Last modified: 2014-07-24 13:13:28 UTC
https://www.mediawiki.org/wiki/Extension:Petition Note that this only needs to be deployed on https://wikimediafoundation.org not any other Wikimedia sites.
Assigning to Ori. Ori: feel free to punt to someone you pick.
A few questions: a) How many rows per petition name might we aspect roughly b) Ditto per rows in the whole table (the CSV dumps this) c) Will the pages with the tags to include these be high-traffic (they are uncached and do a COUNT(*) each time? If yes, it might help to cache the count or even use a Redis hyperloglog (provided there was some de-duplication) d) Actually, why is there no de-duplication? Right now someone can keep signing it with similar names. Maybe some criteria could be established for that. That would bound how many rows one person could put into the table. e) Maybe some IP restrictions and rate-limiting could be applied. If there is no de-duplication, then that at least bounds the rate that someone can spam rows into the table (which should be done anyway). I'd suggest using User::pingLimiter. Limits must also be set in wmf-config in a separate patch. f) Relatedly, should blocked users be able to sign petitions? I see there is a $wgPetitionDatabase. It would be nice if there was a $wgPetitionCluster so it could use the same DB that Flow uses.
a) Hard to predict, but we should be prepared for tens, maybe hundreds of thousands (I hope!) b) Pretty much the same as a). We only have this one petition planned, and I don't think we'll be doing any others. c) Yes, quite high traffic. I'm going to look into ways to cache the count. d) This would add quite some complexity and overhead. I think e) is a better solution, especially if we have ways of doing that in MediaWiki already. Will look into this. f) I don't see why not. We're deliberately not showing the "personal messages" anywhere without manual intervention, so that won't be an avenue for trolling. Also this deployment is going to be on the restricted wikimediafoundation.org, so blocked users shouldn't be a problem there.
a/b) Sounds about like what I expected, OK c/d) I guess you can denormalize the count in the DB (maintaining atomicity) or in memcached to (INCR on INSERT, refill from COUNT(*) if the key is missing).

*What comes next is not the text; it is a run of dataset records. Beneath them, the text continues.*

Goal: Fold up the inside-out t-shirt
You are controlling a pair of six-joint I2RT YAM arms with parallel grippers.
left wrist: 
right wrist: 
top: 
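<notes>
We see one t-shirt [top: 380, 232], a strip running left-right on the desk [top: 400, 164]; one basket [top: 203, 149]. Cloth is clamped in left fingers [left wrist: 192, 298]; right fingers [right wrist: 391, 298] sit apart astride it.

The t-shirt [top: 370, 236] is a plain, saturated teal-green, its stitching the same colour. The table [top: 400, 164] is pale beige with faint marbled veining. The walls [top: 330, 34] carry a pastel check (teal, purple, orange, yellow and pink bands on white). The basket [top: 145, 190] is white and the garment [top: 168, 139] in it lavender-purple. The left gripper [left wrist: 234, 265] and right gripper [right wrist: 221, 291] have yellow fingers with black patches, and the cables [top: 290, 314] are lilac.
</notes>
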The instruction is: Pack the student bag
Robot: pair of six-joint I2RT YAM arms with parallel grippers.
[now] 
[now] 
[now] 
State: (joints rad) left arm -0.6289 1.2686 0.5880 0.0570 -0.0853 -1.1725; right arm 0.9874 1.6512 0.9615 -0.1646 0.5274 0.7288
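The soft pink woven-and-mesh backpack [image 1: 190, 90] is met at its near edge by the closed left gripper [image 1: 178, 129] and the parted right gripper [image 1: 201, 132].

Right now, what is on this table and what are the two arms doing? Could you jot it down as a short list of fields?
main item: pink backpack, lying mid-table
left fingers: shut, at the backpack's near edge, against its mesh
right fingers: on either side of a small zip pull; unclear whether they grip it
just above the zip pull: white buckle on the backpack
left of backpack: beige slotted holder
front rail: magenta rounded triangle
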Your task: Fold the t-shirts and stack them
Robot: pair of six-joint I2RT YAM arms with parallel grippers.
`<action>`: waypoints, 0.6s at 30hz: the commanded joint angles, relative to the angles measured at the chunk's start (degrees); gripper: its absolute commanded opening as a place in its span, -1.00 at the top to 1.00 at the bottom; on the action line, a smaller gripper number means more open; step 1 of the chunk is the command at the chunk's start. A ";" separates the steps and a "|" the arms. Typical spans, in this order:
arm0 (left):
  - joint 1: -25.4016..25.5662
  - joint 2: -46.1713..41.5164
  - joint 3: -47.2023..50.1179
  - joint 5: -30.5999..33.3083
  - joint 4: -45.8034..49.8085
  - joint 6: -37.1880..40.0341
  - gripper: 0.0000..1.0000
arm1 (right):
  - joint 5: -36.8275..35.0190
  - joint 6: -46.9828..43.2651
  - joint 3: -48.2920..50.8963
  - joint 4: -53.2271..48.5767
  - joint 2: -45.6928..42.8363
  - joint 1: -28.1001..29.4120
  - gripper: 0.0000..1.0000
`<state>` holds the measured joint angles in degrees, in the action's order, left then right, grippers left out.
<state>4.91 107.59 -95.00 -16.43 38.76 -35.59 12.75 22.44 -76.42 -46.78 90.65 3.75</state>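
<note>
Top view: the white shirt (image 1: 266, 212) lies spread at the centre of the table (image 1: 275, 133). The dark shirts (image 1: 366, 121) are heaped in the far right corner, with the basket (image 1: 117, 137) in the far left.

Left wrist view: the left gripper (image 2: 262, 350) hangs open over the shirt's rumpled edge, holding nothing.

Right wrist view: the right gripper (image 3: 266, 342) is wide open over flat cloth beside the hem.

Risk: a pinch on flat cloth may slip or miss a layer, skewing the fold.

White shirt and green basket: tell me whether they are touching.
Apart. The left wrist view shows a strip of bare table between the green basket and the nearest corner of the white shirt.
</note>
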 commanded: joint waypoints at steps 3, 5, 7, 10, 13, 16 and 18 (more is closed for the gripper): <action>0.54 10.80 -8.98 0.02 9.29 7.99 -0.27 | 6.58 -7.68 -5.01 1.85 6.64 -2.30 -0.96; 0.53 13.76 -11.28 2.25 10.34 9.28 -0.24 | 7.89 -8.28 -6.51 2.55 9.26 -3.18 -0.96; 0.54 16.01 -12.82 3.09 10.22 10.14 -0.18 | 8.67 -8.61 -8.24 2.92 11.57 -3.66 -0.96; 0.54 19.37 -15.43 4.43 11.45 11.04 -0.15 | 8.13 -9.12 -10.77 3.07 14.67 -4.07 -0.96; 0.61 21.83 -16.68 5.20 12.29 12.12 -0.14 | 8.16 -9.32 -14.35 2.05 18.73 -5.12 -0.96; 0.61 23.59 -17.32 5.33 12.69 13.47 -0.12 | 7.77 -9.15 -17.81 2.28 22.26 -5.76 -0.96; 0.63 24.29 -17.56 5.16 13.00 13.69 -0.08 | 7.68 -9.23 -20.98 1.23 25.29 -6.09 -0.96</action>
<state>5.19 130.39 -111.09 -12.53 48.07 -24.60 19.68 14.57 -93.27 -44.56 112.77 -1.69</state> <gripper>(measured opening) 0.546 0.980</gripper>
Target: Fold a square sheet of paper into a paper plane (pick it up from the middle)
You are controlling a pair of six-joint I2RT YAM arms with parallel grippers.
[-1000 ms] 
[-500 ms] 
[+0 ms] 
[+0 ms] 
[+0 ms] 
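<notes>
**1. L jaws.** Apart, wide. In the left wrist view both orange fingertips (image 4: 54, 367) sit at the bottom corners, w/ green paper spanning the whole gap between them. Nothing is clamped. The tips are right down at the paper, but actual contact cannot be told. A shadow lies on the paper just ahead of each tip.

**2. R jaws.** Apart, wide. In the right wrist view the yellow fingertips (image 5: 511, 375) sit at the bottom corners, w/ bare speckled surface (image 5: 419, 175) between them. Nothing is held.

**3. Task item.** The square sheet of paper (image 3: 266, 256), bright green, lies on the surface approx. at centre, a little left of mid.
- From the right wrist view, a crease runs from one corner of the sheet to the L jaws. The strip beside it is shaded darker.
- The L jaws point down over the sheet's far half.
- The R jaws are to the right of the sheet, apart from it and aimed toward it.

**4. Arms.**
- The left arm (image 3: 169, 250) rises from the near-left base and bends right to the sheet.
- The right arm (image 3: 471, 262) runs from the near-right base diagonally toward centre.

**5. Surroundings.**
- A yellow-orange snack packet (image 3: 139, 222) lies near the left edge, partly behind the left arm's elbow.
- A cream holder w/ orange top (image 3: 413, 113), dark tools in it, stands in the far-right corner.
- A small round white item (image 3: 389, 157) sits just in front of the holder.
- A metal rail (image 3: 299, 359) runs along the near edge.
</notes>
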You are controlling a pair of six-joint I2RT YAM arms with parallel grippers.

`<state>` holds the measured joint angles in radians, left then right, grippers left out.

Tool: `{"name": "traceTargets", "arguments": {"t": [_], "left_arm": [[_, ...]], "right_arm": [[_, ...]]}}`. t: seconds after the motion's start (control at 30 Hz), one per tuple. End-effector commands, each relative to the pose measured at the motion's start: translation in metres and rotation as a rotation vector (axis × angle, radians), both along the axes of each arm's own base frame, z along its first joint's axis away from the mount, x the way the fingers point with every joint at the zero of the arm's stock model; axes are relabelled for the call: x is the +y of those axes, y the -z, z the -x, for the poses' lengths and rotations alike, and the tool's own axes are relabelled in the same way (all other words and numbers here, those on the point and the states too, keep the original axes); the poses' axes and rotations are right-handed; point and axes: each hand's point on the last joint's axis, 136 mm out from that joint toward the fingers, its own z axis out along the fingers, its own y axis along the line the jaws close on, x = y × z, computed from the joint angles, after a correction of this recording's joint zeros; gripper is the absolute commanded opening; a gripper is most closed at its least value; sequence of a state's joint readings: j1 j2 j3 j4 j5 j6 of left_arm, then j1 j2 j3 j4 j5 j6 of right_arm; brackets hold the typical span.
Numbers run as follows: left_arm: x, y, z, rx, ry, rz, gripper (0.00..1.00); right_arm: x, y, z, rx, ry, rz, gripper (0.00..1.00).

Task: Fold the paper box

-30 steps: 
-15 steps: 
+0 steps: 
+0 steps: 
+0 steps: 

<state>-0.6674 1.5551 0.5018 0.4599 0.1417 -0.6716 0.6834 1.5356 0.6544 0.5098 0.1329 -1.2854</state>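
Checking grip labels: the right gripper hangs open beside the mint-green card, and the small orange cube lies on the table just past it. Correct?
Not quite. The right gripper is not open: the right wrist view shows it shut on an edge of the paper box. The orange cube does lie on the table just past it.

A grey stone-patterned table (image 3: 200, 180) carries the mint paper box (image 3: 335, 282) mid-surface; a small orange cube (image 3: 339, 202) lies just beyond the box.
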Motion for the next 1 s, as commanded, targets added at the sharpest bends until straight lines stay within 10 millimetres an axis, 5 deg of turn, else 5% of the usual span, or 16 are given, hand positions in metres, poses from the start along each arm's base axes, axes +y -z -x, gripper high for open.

As for varnish/parser cache, maybe $parser->getOuput()->updateCacheExpiry() can be explored (using a low TTL) instead of just disableCache(). Another option would be a moderate or regular TTL but with cache purging done on post. Since the POST is always on the title with the form, you can assume that the page with that title needs to be purged; we can assume no pages transclude pages that have petitions/counts I assume (even if there could be one could just push an HTMLCacheUpdate job anyway). f) As long is good rate limiting is in place and the list is not easily seen it doesn't matter. Who will have the right to view the data? Depending on how open that it is, there is the matter of oversight/suppression (though I guess that's a topic for the security review).
The data will only be viewable by a few WMF employees (probably within Fundraising where we've all already signed a strict "Protection of Donor and User Information" agreement)
Change 144174 had a related patch set uploaded by Pcoombe: Store number of signatures count in memcached https://gerrit.wikimedia.org/r/144174
I believe all the issues here have been addressed. As suggested by Chad on https://bugzilla.wikimedia.org/show_bug.cgi?id=65849, have changed from using a parser tag to an includable special page, so disableCache() is no longer used. There are patches awaiting review for storing the number of signatures in memcached (https://gerrit.wikimedia.org/r/144174), rate limiting (https://gerrit.wikimedia.org/r/144074), and preventing blocked users from signing (https://gerrit.wikimedia.org/r/#/c/142737/)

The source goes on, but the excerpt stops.